Assigned task: Search the records for the word "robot" and report each line that has it.
(Given records begins)
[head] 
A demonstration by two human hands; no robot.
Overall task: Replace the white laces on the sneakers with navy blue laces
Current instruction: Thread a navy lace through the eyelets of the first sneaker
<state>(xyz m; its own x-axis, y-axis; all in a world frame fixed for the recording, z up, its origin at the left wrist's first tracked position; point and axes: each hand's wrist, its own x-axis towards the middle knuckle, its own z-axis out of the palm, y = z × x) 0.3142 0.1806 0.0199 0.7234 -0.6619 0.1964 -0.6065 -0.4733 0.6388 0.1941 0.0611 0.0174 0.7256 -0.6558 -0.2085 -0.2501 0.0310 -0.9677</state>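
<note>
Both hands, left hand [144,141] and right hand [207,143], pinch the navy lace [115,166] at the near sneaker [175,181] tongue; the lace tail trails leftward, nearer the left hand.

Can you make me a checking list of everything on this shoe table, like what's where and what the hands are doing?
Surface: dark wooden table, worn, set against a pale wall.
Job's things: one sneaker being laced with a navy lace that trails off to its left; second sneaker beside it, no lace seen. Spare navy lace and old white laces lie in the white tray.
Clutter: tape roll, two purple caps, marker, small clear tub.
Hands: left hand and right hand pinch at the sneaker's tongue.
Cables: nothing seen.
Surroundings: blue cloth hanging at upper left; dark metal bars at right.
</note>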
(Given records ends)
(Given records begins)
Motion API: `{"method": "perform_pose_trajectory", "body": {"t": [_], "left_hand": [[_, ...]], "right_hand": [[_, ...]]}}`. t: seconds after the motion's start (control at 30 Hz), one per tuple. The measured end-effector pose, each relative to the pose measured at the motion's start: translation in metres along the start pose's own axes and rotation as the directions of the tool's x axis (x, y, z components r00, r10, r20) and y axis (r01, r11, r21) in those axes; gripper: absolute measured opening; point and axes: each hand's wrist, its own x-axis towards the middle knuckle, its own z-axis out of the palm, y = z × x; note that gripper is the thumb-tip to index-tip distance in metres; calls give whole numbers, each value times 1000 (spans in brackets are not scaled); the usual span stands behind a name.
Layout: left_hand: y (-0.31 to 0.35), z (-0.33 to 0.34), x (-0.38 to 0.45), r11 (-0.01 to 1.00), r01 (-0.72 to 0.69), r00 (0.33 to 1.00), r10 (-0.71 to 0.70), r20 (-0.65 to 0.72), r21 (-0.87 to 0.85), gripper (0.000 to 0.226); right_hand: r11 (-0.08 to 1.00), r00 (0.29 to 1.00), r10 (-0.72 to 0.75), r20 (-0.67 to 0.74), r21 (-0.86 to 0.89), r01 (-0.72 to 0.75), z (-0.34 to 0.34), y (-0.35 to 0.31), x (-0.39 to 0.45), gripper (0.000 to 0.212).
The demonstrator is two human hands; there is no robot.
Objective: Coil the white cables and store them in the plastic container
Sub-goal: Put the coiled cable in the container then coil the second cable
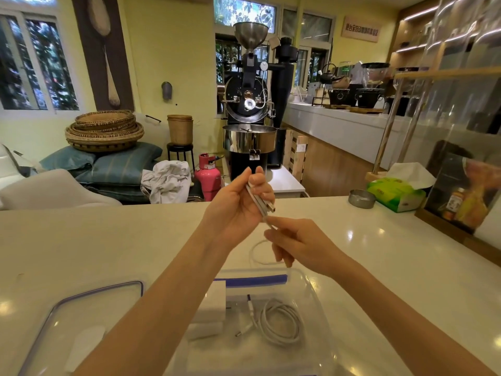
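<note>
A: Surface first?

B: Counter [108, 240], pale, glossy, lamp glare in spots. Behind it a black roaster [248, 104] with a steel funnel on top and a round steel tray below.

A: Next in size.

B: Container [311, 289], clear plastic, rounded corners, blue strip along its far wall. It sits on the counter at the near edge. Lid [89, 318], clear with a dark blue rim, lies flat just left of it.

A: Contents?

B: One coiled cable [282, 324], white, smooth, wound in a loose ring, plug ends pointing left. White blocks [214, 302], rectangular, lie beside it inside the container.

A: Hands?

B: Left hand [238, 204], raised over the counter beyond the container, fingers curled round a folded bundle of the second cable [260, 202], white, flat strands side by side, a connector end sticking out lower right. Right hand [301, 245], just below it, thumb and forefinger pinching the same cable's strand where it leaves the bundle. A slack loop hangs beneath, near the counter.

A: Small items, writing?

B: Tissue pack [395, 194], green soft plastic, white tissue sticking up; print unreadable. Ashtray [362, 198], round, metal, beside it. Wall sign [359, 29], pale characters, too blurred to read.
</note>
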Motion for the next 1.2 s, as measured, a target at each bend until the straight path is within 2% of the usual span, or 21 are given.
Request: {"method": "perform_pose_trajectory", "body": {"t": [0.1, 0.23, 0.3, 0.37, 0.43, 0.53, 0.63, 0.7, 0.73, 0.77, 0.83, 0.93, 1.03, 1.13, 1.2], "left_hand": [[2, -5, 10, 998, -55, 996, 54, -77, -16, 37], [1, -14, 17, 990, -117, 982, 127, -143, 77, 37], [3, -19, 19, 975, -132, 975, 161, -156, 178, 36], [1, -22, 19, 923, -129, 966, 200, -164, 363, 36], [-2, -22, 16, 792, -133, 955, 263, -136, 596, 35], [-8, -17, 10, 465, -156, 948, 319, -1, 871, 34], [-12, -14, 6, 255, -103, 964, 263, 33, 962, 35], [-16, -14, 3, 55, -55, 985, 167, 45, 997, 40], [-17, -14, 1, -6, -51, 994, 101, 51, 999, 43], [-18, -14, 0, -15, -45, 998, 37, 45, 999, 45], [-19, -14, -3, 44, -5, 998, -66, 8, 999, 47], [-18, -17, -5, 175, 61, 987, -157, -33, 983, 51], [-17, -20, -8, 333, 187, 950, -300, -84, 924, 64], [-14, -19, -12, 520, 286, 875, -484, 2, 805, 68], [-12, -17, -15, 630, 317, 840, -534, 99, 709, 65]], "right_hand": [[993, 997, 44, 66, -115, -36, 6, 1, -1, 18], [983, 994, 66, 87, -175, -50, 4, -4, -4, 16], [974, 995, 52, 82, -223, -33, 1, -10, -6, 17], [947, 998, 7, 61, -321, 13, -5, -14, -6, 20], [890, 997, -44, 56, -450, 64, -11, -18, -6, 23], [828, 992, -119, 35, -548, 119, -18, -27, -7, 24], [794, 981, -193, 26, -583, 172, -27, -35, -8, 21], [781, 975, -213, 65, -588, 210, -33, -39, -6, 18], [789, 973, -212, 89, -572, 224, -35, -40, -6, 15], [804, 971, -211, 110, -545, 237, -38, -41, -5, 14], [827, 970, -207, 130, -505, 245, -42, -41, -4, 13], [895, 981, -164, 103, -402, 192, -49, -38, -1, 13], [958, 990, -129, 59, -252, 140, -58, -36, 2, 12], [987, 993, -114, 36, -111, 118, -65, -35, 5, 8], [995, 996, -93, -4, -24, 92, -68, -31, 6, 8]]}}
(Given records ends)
Output for this exercise:
A demonstration by two human hands; no robot.
The demonstrator is two human hands; there is no robot.

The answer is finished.